O termo cidadania tem origem etimológica no latim civitas, que significa
"cidade". Estabelece um estatuto de pertencimento de um indivíduo a
uma comunidade politicamente articulada – um país – e que lhe atribui um
conjunto de direitos e obrigações, sob vigência de uma constituição. Ao
contrário dos direitos humanos – que tendem à universalidade dos direitos do ser humano na sua dignidade –, a cidadania
moderna, embora influenciada por aquelas concepções mais antigas, possui um
caráter próprio e possui duas categorias: formal e substantiva.
A cidadania formal é, conforme o direito
internacional, indicativo de nacionalidade, de pertencimento a um Estado-Nação,
por exemplo, uma pessoa portadora da cidadania brasileira. Em segundo lugar, na
ciência política e sociologia o termo adquire sentido mais amplo, a cidadania substantiva
é definida como a posse de direitos civis, políticos e sociais. Essa última
forma de cidadania é a que nos interessa.
A compreensão e ampliação da cidadania
substantiva ocorrem a partir do estudo clássico de T.H. Marshall – Cidadania e classe social, de
1950 – que descreve a extensão dos direitos civis, políticos e sociais para
toda a população de uma nação. Esses direitos tomaram corpo com o fim da 2ª
Guerra Mundial, após 1945, com aumento substancial dos direitos sociais – com a
criação do Estado de Bem-Estar Social (Welfare State) – estabelecendo
princípios mais coletivistas e igualitários. Os movimentos sociais e a efetiva
participação da população em geral foram fundamentais para que houvesse uma
ampliação significativa dos direitos políticos, sociais e civis alçando um
nível geral suficiente de bem-estar econômico, lazer, educação e político.

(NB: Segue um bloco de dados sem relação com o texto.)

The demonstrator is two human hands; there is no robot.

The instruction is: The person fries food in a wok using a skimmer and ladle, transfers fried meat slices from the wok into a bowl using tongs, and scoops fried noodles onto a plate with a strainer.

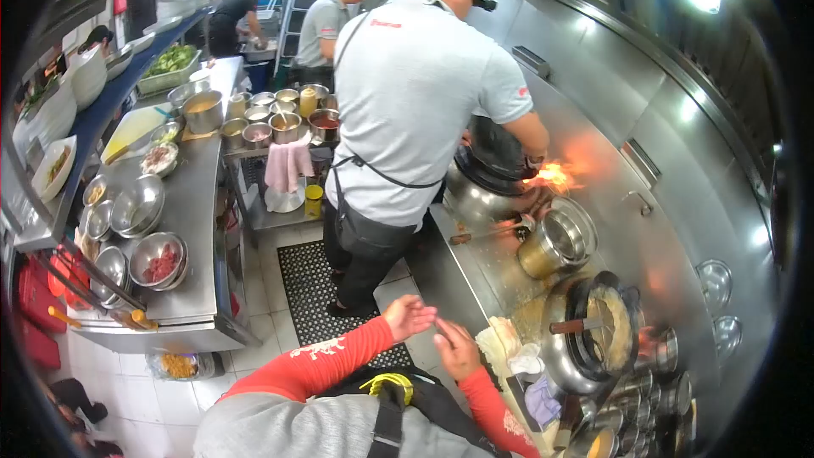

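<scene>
My left hand (410, 317) is held out in front of my body, palm partly turned up, fingers loosely stretched, with nothing visible in it. Close beside it, my right hand (458, 351) has its fingers extended and also appears to hold nothing. The fingertips of both hands nearly meet; whether they touch I cannot tell. Right of my right hand, a cream cloth (498, 344) and a purple cloth (543, 400) lie at the stove's edge. Beyond them sits a wok (555, 356) with a wooden-handled utensil (574, 325) across it and pale food or residue along its side.
A co-worker (415, 102) in a grey shirt stands ahead at another wok (487, 195), near a flame (553, 175). A metal pot (543, 259) stands between the woks. On the left, a steel counter (199, 203) carries several bowls, one with raw meat (161, 267). A perforated mat (309, 288) covers the floor.
</scene>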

A cidadania esteve e está em permanente
construção; é um referencial de conquista da humanidade, através daqueles que
sempre buscam mais direitos, maior liberdade, melhores garantias individuais e
coletivas, e não se conformando frente às dominações, seja do próprio Estado ou
de outras instituições.
No Brasil ainda há muito que fazer em
relação à questão da cidadania, apesar das extraordinárias conquistas dos
direitos após o fim do regime militar (1964-1985). Mesmo assim, a cidadania
está muito distante de muitos brasileiros, pois a conquista dos direitos
políticos, sociais e civis não consegue ocultar o drama de milhões de pessoas
em situação de miséria, altos índices de desemprego, da taxa significativa de
analfabetos e semianalfabetos, sem falar do drama nacional das vítimas da
violência particular e oficial.
Conforme sustenta o historiador José
Murilo de Carvalho, no Brasil a trajetória dos direitos seguiu lógica inversa
daquela descrita por T.H. Marshall. Primeiro “vieram os direitos sociais,
implantados em período de supressão dos direitos políticos e de redução dos
direitos civis por um ditador que se tornou popular (Getúlio Vargas). Depois
vieram os direitos políticos... a expansão do direito do voto deu-se em outro
período ditatorial, em que os órgãos de repressão política foram transformados
em peça decorativa do regime [militar]... A pirâmide dos direitos [no Brasil]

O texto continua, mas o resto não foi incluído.